What you should do:
Find the lines of the listing that contain the string "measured", and return them.

* * * * *

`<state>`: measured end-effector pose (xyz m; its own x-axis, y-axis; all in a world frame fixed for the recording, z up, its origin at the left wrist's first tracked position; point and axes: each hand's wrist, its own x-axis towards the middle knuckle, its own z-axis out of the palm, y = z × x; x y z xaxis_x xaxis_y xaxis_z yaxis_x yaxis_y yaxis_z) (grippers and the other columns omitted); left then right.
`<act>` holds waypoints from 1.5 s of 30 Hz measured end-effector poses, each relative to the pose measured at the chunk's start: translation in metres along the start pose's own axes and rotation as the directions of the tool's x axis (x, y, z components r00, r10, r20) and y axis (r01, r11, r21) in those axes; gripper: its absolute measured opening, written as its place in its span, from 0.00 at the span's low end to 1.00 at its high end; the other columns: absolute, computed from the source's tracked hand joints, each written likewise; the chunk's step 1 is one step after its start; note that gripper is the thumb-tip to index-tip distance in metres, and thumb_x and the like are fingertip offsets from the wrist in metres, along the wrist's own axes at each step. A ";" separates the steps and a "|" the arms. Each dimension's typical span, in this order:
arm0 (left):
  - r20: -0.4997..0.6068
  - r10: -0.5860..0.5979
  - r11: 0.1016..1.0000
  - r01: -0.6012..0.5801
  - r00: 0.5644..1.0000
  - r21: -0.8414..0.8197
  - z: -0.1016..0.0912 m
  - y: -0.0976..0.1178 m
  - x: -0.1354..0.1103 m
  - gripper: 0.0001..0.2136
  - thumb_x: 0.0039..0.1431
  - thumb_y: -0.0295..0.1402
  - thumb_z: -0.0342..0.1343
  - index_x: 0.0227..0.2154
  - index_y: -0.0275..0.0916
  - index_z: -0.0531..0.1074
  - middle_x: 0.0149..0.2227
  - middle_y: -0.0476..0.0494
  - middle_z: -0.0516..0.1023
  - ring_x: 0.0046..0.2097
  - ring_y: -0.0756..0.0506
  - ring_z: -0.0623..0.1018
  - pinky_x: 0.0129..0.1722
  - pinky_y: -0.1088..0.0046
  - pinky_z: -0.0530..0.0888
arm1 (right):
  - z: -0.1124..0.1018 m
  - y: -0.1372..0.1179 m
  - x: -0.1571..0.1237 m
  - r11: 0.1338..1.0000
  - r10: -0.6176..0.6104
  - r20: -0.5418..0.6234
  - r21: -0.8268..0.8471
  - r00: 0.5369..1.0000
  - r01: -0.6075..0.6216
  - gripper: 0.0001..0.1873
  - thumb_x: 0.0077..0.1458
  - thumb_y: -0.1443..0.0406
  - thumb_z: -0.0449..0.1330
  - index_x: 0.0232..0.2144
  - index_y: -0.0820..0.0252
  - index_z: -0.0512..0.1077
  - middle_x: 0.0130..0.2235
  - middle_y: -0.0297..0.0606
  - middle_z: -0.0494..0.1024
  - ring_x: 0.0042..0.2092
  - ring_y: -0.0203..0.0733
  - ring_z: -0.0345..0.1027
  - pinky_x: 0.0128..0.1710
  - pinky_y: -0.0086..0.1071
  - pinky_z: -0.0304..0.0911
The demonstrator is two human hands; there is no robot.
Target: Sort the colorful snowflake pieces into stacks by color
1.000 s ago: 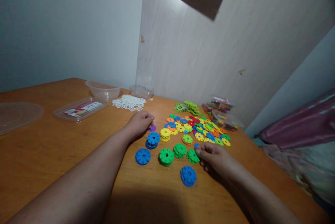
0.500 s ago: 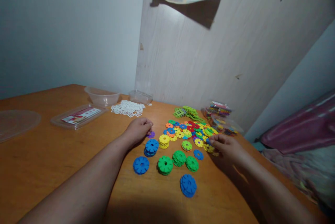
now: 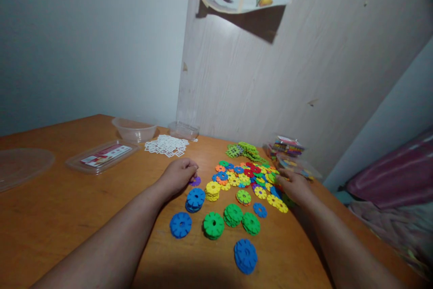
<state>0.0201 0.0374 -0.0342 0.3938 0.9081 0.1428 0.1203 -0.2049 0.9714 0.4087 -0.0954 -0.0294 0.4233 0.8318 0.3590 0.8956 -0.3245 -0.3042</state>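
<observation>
My left hand (image 3: 179, 176) rests on the table, its fingers curled closed. A purple flower-shaped disc (image 3: 195, 181) lies right by its fingertips; what is inside the fingers is hidden. Reaching to the right side of a mixed pile of notched plastic discs (image 3: 233, 181), my right hand (image 3: 294, 185) has its fingers extended and slightly apart, close to a light green disc (image 3: 271, 178). Between the hands stand a yellow disc stack (image 3: 212, 190) and a blue disc stack (image 3: 195, 199). Nearer are green disc stacks (image 3: 213, 225) and another blue stack (image 3: 245, 256).
White square pieces (image 3: 167, 144) lie heaped at the back left, near a clear bowl (image 3: 134, 130) and a clear tray (image 3: 184, 130). A labelled plastic lid (image 3: 104, 157) is on the left. Lime green pieces (image 3: 245, 150) and filled clear containers (image 3: 287, 147) sit by the wall.
My right hand has moved slightly right and away over the pile, uncovering yellow discs at its near edge. My left hand stays beside the purple disc. The view has tilted up a little.
</observation>
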 end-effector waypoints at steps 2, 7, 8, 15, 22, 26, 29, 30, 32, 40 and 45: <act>-0.003 0.003 1.000 -0.003 1.000 0.012 0.000 0.000 0.000 0.09 0.51 0.39 0.56 0.23 0.38 0.68 0.22 0.48 0.74 0.24 0.50 0.71 0.24 0.74 0.67 | 0.000 -0.003 -0.004 0.998 -0.026 0.011 -0.060 1.000 0.026 0.23 0.55 0.56 0.54 0.49 0.59 0.76 0.48 0.49 0.79 0.47 0.54 0.71 0.42 0.37 0.63; -0.010 -0.009 1.000 0.009 1.000 -0.016 0.002 0.000 -0.001 0.08 0.51 0.37 0.56 0.24 0.38 0.68 0.21 0.49 0.73 0.23 0.50 0.71 0.24 0.75 0.66 | -0.003 -0.010 -0.005 0.984 -0.049 0.060 -0.169 0.997 0.058 0.19 0.57 0.57 0.53 0.42 0.56 0.79 0.41 0.45 0.81 0.41 0.51 0.73 0.36 0.35 0.62; -0.006 -0.013 1.000 0.013 1.000 -0.026 0.002 -0.001 -0.001 0.08 0.50 0.37 0.56 0.24 0.38 0.68 0.21 0.49 0.73 0.23 0.50 0.71 0.24 0.75 0.66 | -0.004 -0.010 -0.005 0.981 -0.046 0.063 -0.187 0.997 0.057 0.19 0.57 0.57 0.52 0.42 0.55 0.79 0.39 0.44 0.81 0.40 0.50 0.73 0.35 0.35 0.61; 0.002 -0.020 1.000 0.020 1.000 -0.004 0.001 -0.005 0.003 0.09 0.51 0.38 0.56 0.23 0.38 0.68 0.21 0.48 0.73 0.23 0.50 0.70 0.24 0.75 0.67 | -0.002 -0.006 0.000 0.976 -0.081 0.063 -0.195 0.995 0.092 0.20 0.57 0.56 0.52 0.42 0.56 0.79 0.42 0.43 0.81 0.43 0.50 0.73 0.37 0.35 0.61; 0.020 -0.006 0.999 0.006 1.000 0.034 -0.001 -0.005 0.003 0.10 0.52 0.39 0.56 0.23 0.39 0.68 0.21 0.48 0.73 0.23 0.50 0.70 0.24 0.75 0.66 | -0.002 -0.006 0.000 0.957 -0.132 0.033 -0.257 0.991 0.136 0.20 0.60 0.58 0.49 0.37 0.57 0.80 0.39 0.47 0.80 0.42 0.51 0.71 0.40 0.37 0.60; 0.002 -0.008 0.997 0.008 1.000 0.074 -0.001 0.002 -0.001 0.10 0.52 0.38 0.56 0.22 0.38 0.68 0.20 0.48 0.72 0.23 0.51 0.70 0.24 0.75 0.65 | -0.011 -0.014 -0.004 0.945 -0.143 -0.140 -0.313 0.980 0.093 0.20 0.61 0.59 0.48 0.38 0.60 0.78 0.41 0.50 0.78 0.46 0.52 0.67 0.43 0.38 0.59; 0.006 -0.024 0.998 0.024 1.000 0.066 0.000 0.008 -0.004 0.09 0.52 0.37 0.56 0.22 0.38 0.68 0.20 0.49 0.71 0.22 0.51 0.69 0.23 0.75 0.64 | -0.028 -0.030 -0.012 0.986 -0.071 -0.228 -0.163 0.971 0.034 0.19 0.61 0.56 0.48 0.36 0.60 0.75 0.37 0.48 0.77 0.41 0.49 0.67 0.36 0.36 0.58; 0.011 -0.027 0.998 0.026 1.000 0.058 0.000 0.008 -0.005 0.09 0.52 0.37 0.56 0.22 0.38 0.68 0.20 0.49 0.71 0.22 0.51 0.68 0.23 0.75 0.64 | -0.034 -0.038 -0.017 0.999 -0.033 -0.193 -0.042 0.981 0.025 0.19 0.61 0.54 0.49 0.34 0.59 0.74 0.33 0.45 0.76 0.36 0.47 0.67 0.33 0.34 0.57; 0.016 -0.028 0.998 0.027 0.999 0.051 0.000 0.008 -0.004 0.09 0.53 0.38 0.56 0.23 0.38 0.69 0.20 0.49 0.72 0.22 0.51 0.69 0.24 0.75 0.65 | -0.045 -0.054 -0.030 0.953 0.006 0.002 0.304 1.000 -0.006 0.21 0.58 0.49 0.51 0.29 0.59 0.70 0.27 0.38 0.72 0.29 0.40 0.63 0.27 0.30 0.54; 0.020 -0.029 0.997 0.027 0.999 0.075 -0.003 0.000 0.000 0.10 0.53 0.39 0.56 0.26 0.36 0.71 0.24 0.46 0.75 0.24 0.51 0.71 0.26 0.74 0.67 | -0.043 -0.093 -0.074 0.650 -0.330 0.684 0.664 0.651 -0.368 0.21 0.54 0.47 0.59 0.26 0.59 0.65 0.20 0.29 0.67 0.20 0.30 0.55 0.20 0.25 0.49; 0.022 -0.024 0.996 0.022 0.999 0.085 -0.004 -0.003 0.001 0.10 0.54 0.39 0.56 0.26 0.37 0.70 0.22 0.47 0.73 0.24 0.51 0.71 0.25 0.75 0.65 | -0.032 -0.091 -0.074 0.746 -0.300 0.738 0.576 0.604 -0.334 0.18 0.56 0.50 0.58 0.30 0.59 0.67 0.21 0.29 0.68 0.19 0.30 0.57 0.18 0.24 0.50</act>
<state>0.0164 0.0399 -0.0364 0.4106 0.9045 0.1156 0.2056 -0.2154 0.9546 0.2997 -0.1421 0.0001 -0.1139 0.9322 -0.3435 0.4474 -0.2606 -0.8555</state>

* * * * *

Output of the task:
`<state>`: measured end-effector pose (xyz m; its own x-axis, y-axis; all in a world frame fixed for the recording, z up, its origin at the left wrist's first tracked position; point and axes: each hand's wrist, its own x-axis towards the middle knuckle, its own z-axis out of the palm, y = z × x; x y z xaxis_x xaxis_y xaxis_z yaxis_x yaxis_y yaxis_z) (grippers and the other columns omitted); left then right.
`<act>` holds waypoints from 1.5 s of 30 Hz measured end-effector poses, each relative to the pose measured at the chunk's start: translation in metres along the start pose's own axes and rotation as the directions of the tool's x axis (x, y, z components r00, r10, r20) and y axis (r01, r11, r21) in those axes; gripper: its absolute measured opening, written as its place in its span, from 0.00 at the span's low end to 1.00 at its high end; the other columns: absolute, computed from the source's tracked hand joints, each written likewise; the chunk's step 1 is one step after its start; note that gripper is the thumb-tip to index-tip distance in metres, and thumb_x and the like are fingertip offsets from the wrist in metres, along the wrist's own axes at each step. A ";" separates the steps and a "|" the arms. Each dimension's typical span, in this order:

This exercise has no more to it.